“Smart brokers will embrace” calls for greater accountability and best interests duty obligation, the head of the FBAA has said.
Peter White, managing director of the Finance Brokers Association of Australia (FBAA), has commented on the call for greater accountability and transparency in the industry post-royal commission, particularly in light of recent best interests duty regulation, seeing these matters as an “opportunity for growth”.
Mr White said he believes the industry should take advantage of heightened scrutiny, to build greater trust with consumers, and believes that brokers who embrace industry regulation will ultimately benefit.
He encouraged brokers not to get distracted with “white noise” and the negative commentary that surrounds the industry.
“Finance brokers have been through a year where many misinformed commentators were against us, some lenders tried to exploit us for their own gain, and a royal commission didn’t get it right, yet we still command the trust and support of our clients, regulators and government,” Mr White said.
“And the reason is simple – brokers do a bloody good job and care for their clients in a way no bank can, and consumers know this.”
In light of regulatory changes, Mr White said he continues to regularly meet with senior members of the government and these meetings are “encouraging”.
“The government understands the important role of brokers and also knows that the worst scenario for Australia is to give more monopoly power to the big banks.
“I’m confident we will see policies that allow our industry to thrive and grow,” he said.
Mr White concluded by stating current best interests duty obligations should have no effect on brokers already doing the right thing.
“My message to brokers is simple: keep acting in the customer’s best interest, be transparent, provide excellent service, and ignore the inaccurate and self-serving commentary.
“Serving customers is our priority, particularly at a time when trust in the banks is still low.”
Mr White’s comments come after a joint appearance on ABC Radio National with Mark Humphery-Jenner, an associate professor of finance at the University of New South Wales.
Speaking on an episode of Life Matters that discussed the new best interests duty bill, Mr Humphery-Jenner also suggested that the best interests duty will “help” the sector.
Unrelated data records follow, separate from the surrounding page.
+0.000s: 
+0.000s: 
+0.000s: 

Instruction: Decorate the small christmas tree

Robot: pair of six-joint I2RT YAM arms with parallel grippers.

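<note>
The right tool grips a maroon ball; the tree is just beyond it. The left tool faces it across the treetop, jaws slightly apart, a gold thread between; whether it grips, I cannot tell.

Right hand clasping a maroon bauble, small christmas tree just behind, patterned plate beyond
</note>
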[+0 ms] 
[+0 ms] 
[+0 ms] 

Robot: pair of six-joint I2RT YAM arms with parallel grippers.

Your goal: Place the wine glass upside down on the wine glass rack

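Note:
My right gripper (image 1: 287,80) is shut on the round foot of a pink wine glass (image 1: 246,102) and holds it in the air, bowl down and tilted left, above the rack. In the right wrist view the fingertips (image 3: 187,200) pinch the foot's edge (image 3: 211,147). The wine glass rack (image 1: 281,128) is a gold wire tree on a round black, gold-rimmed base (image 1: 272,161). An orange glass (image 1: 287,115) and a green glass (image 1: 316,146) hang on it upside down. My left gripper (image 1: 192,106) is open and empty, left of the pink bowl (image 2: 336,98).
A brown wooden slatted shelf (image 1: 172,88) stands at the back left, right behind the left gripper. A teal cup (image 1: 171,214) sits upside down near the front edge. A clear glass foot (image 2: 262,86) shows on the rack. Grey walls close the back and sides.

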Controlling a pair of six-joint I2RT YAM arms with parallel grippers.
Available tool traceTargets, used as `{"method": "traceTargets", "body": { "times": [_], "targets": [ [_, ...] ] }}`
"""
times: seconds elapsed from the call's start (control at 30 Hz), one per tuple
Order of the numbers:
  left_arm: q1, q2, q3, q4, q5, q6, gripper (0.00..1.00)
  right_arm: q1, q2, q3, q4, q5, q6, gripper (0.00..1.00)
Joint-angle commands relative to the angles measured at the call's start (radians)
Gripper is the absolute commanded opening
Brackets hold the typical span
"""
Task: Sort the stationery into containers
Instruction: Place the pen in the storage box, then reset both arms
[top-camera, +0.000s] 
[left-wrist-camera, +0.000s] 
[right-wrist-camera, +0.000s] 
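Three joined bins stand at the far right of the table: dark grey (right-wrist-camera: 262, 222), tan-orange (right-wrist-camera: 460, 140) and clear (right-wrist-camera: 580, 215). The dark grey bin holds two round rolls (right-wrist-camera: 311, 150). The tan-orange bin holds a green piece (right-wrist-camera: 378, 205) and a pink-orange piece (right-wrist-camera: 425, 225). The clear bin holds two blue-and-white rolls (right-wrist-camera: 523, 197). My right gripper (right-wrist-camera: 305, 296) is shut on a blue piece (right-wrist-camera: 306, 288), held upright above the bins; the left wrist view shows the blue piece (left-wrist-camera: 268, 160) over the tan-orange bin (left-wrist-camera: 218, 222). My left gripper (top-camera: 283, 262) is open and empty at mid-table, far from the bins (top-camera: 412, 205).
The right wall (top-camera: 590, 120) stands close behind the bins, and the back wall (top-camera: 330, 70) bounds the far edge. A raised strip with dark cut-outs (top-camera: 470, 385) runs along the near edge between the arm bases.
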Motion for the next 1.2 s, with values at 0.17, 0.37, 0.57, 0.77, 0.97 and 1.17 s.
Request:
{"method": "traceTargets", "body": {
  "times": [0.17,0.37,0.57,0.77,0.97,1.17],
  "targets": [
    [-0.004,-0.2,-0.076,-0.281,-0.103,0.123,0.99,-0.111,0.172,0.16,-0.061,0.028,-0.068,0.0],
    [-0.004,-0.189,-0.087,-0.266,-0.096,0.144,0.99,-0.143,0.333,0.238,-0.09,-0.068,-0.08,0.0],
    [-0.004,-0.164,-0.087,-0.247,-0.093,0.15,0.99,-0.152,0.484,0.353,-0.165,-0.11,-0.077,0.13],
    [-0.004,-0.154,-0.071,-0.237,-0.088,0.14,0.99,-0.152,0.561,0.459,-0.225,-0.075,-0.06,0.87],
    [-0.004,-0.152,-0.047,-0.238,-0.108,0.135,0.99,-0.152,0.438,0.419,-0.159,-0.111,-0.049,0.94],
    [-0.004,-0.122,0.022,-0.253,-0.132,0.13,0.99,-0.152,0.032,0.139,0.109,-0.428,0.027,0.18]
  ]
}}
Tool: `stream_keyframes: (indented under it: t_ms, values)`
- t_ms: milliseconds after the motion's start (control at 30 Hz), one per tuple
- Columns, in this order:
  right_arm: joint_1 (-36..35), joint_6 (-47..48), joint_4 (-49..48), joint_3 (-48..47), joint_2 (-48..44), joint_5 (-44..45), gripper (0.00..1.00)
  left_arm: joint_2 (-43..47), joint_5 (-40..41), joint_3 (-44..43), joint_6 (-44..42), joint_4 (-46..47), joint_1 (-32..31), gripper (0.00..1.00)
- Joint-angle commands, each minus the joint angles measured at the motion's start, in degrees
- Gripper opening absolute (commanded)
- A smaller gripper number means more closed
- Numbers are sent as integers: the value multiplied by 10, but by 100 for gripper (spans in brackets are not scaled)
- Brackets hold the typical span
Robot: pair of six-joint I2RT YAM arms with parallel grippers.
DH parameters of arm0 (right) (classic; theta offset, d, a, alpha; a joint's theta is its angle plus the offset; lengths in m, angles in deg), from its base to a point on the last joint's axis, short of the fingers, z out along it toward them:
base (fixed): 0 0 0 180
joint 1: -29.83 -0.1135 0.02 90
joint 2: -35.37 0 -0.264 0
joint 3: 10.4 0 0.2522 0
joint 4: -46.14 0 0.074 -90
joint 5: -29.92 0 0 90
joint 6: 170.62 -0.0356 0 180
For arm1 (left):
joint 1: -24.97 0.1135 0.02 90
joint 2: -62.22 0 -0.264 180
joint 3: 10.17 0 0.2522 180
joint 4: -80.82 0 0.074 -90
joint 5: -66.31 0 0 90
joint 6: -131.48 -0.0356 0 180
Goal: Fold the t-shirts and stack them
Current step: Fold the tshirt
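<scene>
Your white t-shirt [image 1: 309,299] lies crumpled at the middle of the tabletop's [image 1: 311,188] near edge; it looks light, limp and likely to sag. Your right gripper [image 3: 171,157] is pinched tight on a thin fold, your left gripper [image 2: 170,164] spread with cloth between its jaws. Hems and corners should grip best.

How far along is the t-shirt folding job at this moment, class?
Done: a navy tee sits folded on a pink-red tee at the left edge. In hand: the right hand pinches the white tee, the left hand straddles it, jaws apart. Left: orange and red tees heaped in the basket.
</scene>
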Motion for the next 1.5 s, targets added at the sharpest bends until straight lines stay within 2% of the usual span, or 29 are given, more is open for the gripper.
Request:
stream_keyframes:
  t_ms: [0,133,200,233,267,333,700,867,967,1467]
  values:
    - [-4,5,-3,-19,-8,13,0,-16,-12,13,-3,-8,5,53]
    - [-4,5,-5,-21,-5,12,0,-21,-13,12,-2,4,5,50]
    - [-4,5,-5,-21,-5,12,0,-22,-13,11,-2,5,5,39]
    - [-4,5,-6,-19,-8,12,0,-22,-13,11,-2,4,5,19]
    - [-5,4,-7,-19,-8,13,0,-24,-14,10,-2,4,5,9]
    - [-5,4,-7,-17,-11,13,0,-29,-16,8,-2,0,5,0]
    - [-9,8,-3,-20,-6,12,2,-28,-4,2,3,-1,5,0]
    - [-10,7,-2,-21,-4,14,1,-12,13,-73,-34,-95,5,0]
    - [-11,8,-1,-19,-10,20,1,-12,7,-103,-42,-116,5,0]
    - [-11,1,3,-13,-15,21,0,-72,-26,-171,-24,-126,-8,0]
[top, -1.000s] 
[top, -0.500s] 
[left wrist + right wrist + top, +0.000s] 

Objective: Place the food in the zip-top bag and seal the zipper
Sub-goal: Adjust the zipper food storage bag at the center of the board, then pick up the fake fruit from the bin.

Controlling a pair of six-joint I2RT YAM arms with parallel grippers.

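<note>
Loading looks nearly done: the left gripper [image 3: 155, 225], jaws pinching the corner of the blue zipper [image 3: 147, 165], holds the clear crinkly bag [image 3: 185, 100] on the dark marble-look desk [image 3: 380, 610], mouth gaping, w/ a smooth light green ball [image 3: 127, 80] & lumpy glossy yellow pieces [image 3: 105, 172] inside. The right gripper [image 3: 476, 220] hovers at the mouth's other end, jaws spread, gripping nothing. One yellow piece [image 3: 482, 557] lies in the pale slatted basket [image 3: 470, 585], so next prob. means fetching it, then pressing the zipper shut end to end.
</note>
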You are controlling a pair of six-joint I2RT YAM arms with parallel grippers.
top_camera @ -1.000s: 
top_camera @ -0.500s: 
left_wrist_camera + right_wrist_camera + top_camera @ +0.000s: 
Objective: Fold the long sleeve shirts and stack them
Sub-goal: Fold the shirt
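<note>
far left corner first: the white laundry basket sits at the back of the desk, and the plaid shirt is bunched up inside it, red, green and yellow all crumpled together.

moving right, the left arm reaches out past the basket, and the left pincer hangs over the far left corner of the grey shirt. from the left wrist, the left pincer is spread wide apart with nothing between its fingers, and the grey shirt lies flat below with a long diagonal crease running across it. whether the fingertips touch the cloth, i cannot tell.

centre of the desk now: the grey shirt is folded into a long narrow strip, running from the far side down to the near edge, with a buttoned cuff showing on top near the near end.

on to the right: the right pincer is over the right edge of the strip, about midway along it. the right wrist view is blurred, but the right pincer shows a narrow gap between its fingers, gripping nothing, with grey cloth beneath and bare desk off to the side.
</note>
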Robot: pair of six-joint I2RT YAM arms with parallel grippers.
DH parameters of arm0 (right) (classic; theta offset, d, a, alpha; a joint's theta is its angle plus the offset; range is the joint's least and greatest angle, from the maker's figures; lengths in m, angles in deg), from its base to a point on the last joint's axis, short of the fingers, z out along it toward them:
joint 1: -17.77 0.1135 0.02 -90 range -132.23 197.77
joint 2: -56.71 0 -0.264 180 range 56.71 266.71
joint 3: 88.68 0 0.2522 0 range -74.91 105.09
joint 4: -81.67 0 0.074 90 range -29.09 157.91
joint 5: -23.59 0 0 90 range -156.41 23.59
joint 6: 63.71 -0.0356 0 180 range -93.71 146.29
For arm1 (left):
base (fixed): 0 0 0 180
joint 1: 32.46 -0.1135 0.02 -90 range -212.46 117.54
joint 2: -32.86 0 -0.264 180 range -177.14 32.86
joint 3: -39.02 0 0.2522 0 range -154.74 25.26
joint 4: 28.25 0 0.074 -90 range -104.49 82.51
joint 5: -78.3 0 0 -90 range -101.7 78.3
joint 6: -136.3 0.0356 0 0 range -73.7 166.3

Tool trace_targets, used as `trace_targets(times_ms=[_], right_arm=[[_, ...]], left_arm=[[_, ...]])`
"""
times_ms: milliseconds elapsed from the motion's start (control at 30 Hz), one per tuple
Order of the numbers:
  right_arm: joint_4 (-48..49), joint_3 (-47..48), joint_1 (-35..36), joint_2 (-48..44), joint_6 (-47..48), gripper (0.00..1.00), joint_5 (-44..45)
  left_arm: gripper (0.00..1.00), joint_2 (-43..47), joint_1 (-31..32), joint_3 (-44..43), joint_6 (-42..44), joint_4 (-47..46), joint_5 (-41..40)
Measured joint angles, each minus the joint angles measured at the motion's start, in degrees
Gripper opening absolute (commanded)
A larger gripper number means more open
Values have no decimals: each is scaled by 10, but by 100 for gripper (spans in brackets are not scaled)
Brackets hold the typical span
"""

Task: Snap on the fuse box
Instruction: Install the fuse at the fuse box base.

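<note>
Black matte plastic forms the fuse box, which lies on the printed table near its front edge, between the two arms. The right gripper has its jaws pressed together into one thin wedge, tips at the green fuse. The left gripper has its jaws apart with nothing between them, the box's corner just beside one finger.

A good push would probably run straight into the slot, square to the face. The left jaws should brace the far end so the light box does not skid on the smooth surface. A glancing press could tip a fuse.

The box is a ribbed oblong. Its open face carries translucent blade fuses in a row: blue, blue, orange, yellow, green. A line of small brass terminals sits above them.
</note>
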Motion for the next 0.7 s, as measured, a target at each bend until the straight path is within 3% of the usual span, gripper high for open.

The associate professor stated that brokers were already incentivised to work in their clients’ best interests, as commissions paid by lenders are largely the same, and that – as the majority of broker clients come from word-of-mouth referrals and repeat business – they do not want to “alienate existing clients”.
He suggested that the incentive to gain repeat business through good customer service was therefore a stronger incentive for brokers.
Mr Humphery-Jenner continued: “The regulatory framework will add a lot of confidence to the industry and in many respects might actually help the industry by ensuring that consumers know that mortgage brokers will be acting in their best interests and backing up any violations with penalties.
“So, in broad terms, it does actually go a long distance towards satisfying any of the concerns that exist.”
The comments around the new best interests duty and legislative changes come following a consultation on the draft National Consumer Credit Protection Amendment (Mortgage Brokers) Bill 2019, which several industry heads have said requires further clarification.